Some took this as a clear indication of the hypocrisy of the conservatives: what they denounce, they also secretly enjoy. They are not as concerned about morality, this critique declared, as they pretend to be. A posture of devotion to righteousness, all the while indulging forbidden impulses in hidden ways.
Jimmy Swaggart writ large.
But I don't think "hypocrisy" is the most illuminating way of seeing this phenomenon. Not if hypocrisy is understood as a form of deliberate dishonesty.
From my discussions of morality with religious traditionalists, I've gleaned that many of them assume that people who do not believe in their firm moral structures --who do not believe in God, or in the Ten Commandments, or in inviolable and absolute rules of moral conduct-- must be living lives of sin and debauchery. They cannot understand --and often seem unwilling even to believe-- that people like Unitarians might be living the well-ordered lives --as hard-working and law-abiding citizens, as responsible and dedicated family people-- that they themselves strive to do.
Their failure to understand how non-believing "liberals" can live moral lives is actually the reverse side of the same coin from the liberals' imputation of hypocrisy to the red staters who watch "Desperate Housewives" and may also have disordered family lives.

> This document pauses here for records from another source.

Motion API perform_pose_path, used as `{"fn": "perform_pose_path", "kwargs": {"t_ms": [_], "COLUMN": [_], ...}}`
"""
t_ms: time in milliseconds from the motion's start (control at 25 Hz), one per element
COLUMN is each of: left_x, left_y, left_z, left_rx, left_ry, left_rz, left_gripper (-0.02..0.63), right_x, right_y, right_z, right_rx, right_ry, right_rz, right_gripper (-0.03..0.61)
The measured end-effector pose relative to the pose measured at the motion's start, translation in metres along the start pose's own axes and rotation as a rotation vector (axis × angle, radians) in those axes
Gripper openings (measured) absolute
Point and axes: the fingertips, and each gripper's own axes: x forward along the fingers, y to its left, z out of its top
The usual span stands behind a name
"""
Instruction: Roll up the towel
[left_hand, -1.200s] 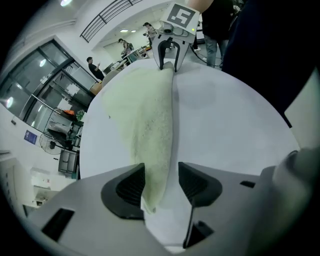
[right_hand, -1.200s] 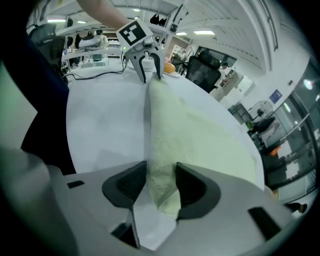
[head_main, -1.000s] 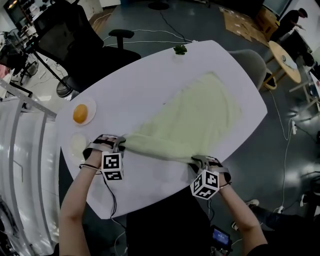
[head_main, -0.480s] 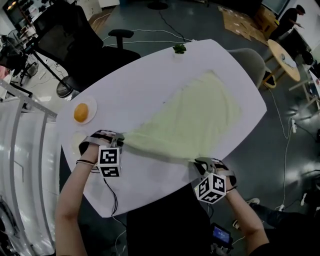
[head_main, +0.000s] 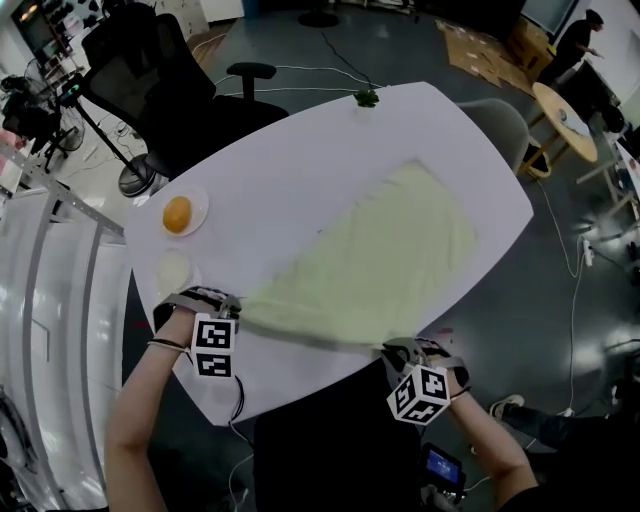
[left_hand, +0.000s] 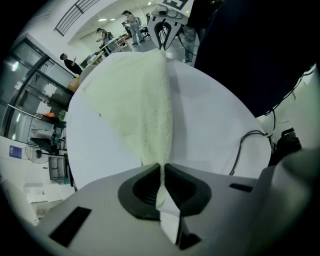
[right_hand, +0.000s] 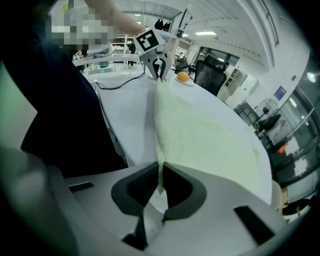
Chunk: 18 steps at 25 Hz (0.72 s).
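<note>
A pale green towel lies spread on the white oval table. Its near edge is stretched taut between my two grippers at the table's front edge. My left gripper is shut on the towel's near left corner. In the left gripper view the towel runs straight out of the left gripper. My right gripper is shut on the near right corner. In the right gripper view the towel fans away from the right gripper, and the left gripper shows at the far end.
An orange sits on a small plate at the table's left end, with a white disc just nearer. A small green item stands at the far edge. A black office chair and a grey chair flank the table.
Both grippers have drawn the towel's near edge back toward the table's front edge and slightly up. The whole towel has slid with them.
</note>
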Motion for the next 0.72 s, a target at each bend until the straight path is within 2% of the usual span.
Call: {"fn": "perform_pose_path", "kwargs": {"t_ms": [120,280,400,560,720], "left_x": [0.007,0.011,0.006,-0.004,0.0], "left_y": [-0.019,-0.016,-0.004,0.016,0.046], "left_z": [-0.003,-0.004,-0.002,-0.001,-0.002], "left_rx": [-0.011,-0.044,-0.095,-0.162,-0.213], "left_ry": [-0.004,-0.009,-0.023,-0.038,-0.035], "left_rz": [-0.04,-0.07,-0.096,-0.136,-0.143], "left_gripper": [0.032,0.032,0.034,0.034,0.035], "right_x": [0.007,0.01,0.003,-0.009,-0.005], "right_y": [0.017,0.013,0.002,-0.02,-0.05], "right_z": [-0.001,0.0,0.003,0.012,0.011], "right_rx": [0.055,0.155,0.245,0.308,0.37], "right_ry": [0.0,-0.02,-0.062,-0.103,-0.109], "right_rz": [0.043,0.11,0.184,0.266,0.335], "right_gripper": [0.035,0.036,0.038,0.041,0.044]}}
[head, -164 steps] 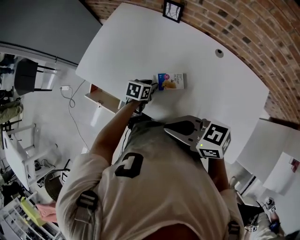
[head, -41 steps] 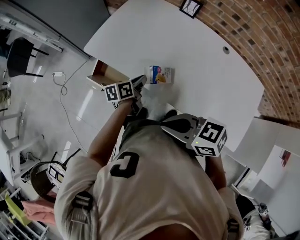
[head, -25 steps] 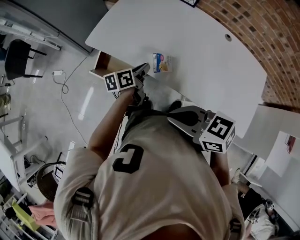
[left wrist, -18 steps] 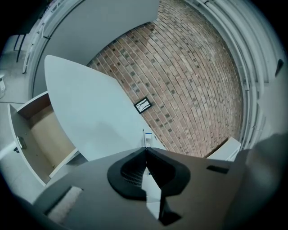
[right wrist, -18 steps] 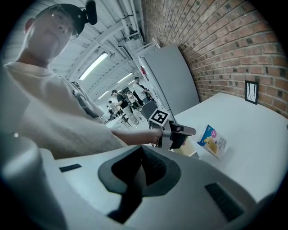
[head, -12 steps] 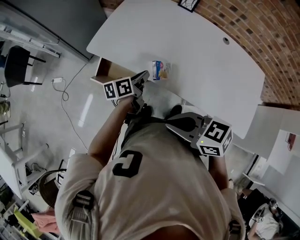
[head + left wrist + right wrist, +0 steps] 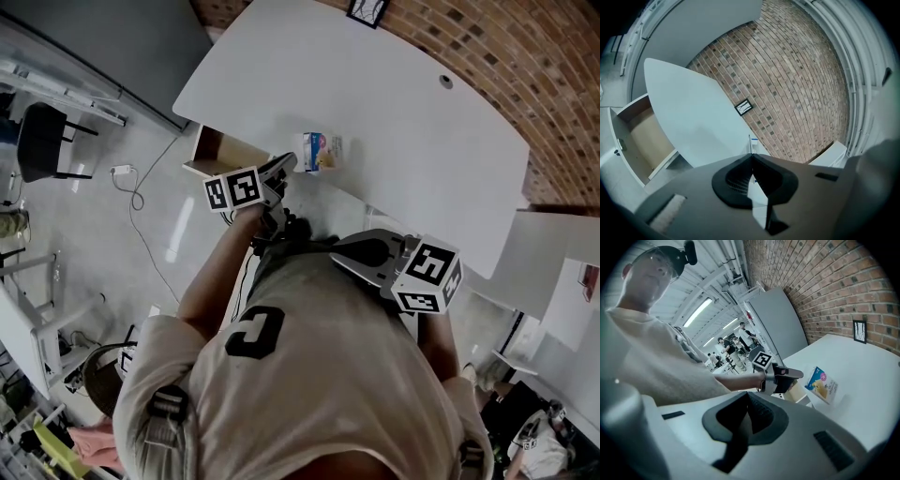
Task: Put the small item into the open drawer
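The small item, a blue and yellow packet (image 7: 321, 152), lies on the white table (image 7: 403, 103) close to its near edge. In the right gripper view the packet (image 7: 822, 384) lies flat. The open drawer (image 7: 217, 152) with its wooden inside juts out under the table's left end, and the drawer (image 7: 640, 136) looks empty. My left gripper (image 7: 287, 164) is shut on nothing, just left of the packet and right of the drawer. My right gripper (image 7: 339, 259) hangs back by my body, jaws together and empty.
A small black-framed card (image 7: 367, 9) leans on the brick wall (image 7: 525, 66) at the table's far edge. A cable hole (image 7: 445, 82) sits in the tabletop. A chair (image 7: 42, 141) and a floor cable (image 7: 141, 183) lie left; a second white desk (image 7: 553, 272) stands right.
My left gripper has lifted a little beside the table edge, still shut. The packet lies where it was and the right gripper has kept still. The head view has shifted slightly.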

And these misunderstandings derive from the two groups' having different moral structures.
Differences in the Locus of Control
It was a student of mine (in an adult education class about "America's Moral Crisis") who came up with the apt image. It didn't matter much to her, she said, whether her society has a lot of enforced rules. She's got her moral beliefs firmly inside her-- a kind of endo-skeleton, she said.
We had been talking about the distress American traditionalists have felt at the erosion of a social consensus about the straight-and-narrow path. Morality for them, she said, seemed to be a kind of exo-skeleton. This was her image to capture their reliance on external moral structures --laws, punishments, etc.-- to keep them within the moral confines in which they believe.
In that perspective, some of what might seem anomalies --or hypocrisies-- of some traditionalists makes greater sense.
It becomes clear why such people --with intense moral concerns combined with a reliance on external moral structures to keep one's own forbidden impulses in check-- would support a state that enforces moral rules and a social culture that stigmatizes those who violate those rules. It really is a threat to them --a threat to their own inner moral order--when the society around them fails to be clear in its rules and strict in its enforcement.
For one whose moral structure is cast in that exo-skeleton form, the absence of external moral authority seems necessarily to imply the outbreak of moral anarchy. That's the logic implied by that famous line, from a character in Dostoyevski's BROTHER'S KARAMAZOV, that "if there is no God, everything is permitted." That's what lies behind that fear that --if gays are allowed to marry-- marriage generally would somehow be threatened, including the sanctity of one's own.
To the liberal, with the endoskeleton structure, both of those seem like logical non sequiturs. And logically, perhaps they are. But they bespeak a psychological reality. If the outside structure breaks down, who knows what I might do? It's like that writing in the mirror in the movie, "Stop me before I kill again."
Liberals have often failed to understand how genuinely threatening it is to the moral order of those with the exo-skeleton structure if there is a loosening of society's moral standards, rules, and sanctions. They have not appreciated the plight of people who deeply want to toe the line, and need help in doing it.